__Raw data__.
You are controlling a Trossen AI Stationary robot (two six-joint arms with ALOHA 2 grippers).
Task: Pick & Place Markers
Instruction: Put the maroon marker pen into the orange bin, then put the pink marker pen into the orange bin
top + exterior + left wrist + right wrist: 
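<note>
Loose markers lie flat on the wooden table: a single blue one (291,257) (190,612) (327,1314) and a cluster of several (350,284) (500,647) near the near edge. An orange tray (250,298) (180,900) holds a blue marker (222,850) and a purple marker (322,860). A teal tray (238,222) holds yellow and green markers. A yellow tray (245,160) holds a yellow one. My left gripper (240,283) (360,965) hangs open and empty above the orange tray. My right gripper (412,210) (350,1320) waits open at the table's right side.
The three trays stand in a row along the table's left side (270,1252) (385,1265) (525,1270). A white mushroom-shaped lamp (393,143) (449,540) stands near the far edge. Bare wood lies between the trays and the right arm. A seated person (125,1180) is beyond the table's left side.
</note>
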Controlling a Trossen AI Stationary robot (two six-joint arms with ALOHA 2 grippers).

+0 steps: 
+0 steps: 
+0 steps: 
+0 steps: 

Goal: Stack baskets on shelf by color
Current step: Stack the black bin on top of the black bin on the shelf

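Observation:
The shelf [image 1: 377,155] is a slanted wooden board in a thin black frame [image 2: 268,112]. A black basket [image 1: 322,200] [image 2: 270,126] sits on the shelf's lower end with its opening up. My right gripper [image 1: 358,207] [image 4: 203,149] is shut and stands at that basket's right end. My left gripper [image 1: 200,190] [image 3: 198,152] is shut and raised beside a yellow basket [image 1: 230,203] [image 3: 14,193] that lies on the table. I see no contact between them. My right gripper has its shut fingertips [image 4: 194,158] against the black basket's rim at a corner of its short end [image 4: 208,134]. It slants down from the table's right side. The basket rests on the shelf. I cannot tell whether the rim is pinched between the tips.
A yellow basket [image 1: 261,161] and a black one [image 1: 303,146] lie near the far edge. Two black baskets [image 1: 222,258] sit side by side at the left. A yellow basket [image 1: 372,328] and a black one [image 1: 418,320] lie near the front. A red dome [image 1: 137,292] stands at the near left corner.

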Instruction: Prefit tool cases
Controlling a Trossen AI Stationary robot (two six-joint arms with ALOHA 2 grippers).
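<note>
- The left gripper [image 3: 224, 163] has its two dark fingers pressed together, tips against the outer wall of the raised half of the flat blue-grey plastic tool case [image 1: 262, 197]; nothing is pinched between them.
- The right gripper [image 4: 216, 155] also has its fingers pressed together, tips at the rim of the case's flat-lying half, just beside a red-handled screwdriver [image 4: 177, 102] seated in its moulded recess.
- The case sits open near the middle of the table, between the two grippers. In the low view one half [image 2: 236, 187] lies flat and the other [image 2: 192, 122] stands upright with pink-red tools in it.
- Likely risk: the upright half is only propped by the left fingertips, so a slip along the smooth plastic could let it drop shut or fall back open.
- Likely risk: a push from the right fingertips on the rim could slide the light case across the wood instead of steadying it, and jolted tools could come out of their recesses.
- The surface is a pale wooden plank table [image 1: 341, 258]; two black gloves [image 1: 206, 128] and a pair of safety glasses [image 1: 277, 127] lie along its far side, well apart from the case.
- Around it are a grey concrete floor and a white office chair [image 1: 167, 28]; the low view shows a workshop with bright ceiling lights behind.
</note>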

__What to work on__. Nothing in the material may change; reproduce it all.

__Your solution__.
You are controlling a Trossen AI Stationary robot (two six-joint arms with ALOHA 2 grippers).
Task: Pick & Place Markers
Instruction: Put the maroon marker pen into the orange bin, then put the pink marker pen into the orange bin
top + exterior + left wrist + right wrist: 
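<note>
Loose markers lie flat on the wooden table: a single blue one (291,257) (190,612) (327,1314) and a cluster of several (350,284) (500,647) near the near edge. An orange tray (250,298) (180,900) holds a blue marker (222,850) and a purple marker (322,860). A teal tray (238,222) holds yellow and green markers. A yellow tray (245,160) holds a yellow one. My left gripper (240,283) (360,965) hangs open and empty above the orange tray. My right gripper (412,210) (350,1320) waits open at the table's right side.
The three trays stand in a row along the table's left side (270,1252) (385,1265) (525,1270). A white mushroom-shaped lamp (393,143) (449,540) stands near the far edge. Bare wood lies between the trays and the right arm. A seated person (125,1180) is beyond the table's left side.
</note>
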Controlling a Trossen AI Stationary robot (two six-joint arms with ALOHA 2 grippers).

+0 steps: 
+0 steps: 
+0 steps: 
+0 steps: 

Goal: Stack baskets on shelf by color
Current step: Stack the black bin on top of the black bin on the shelf

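Observation:
The shelf [image 1: 377,155] is a slanted wooden board in a thin black frame [image 2: 268,112]. A black basket [image 1: 322,200] [image 2: 270,126] sits on the shelf's lower end with its opening up. My right gripper [image 1: 358,207] [image 4: 203,149] is shut and stands at that basket's right end. My left gripper [image 1: 200,190] [image 3: 198,152] is shut and raised beside a yellow basket [image 1: 230,203] [image 3: 14,193] that lies on the table. I see no contact between them. My right gripper has its shut fingertips [image 4: 194,158] against the black basket's rim at a corner of its short end [image 4: 208,134]. It slants down from the table's right side. The basket rests on the shelf. I cannot tell whether the rim is pinched between the tips.
A yellow basket [image 1: 261,161] and a black one [image 1: 303,146] lie near the far edge. Two black baskets [image 1: 222,258] sit side by side at the left. A yellow basket [image 1: 372,328] and a black one [image 1: 418,320] lie near the front. A red dome [image 1: 137,292] stands at the near left corner.
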
Instruction: Prefit tool cases
Controlling a Trossen AI Stationary robot (two six-joint arms with ALOHA 2 grippers).
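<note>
- The left gripper [image 3: 224, 163] has its two dark fingers pressed together, tips against the outer wall of the raised half of the flat blue-grey plastic tool case [image 1: 262, 197]; nothing is pinched between them.
- The right gripper [image 4: 216, 155] also has its fingers pressed together, tips at the rim of the case's flat-lying half, just beside a red-handled screwdriver [image 4: 177, 102] seated in its moulded recess.
- The case sits open near the middle of the table, between the two grippers. In the low view one half [image 2: 236, 187] lies flat and the other [image 2: 192, 122] stands upright with pink-red tools in it.
- Likely risk: the upright half is only propped by the left fingertips, so a slip along the smooth plastic could let it drop shut or fall back open.
- Likely risk: a push from the right fingertips on the rim could slide the light case across the wood instead of steadying it, and jolted tools could come out of their recesses.
- The surface is a pale wooden plank table [image 1: 341, 258]; two black gloves [image 1: 206, 128] and a pair of safety glasses [image 1: 277, 127] lie along its far side, well apart from the case.
- Around it are a grey concrete floor and a white office chair [image 1: 167, 28]; the low view shows a workshop with bright ceiling lights behind.
</note>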

No additional answer is expected.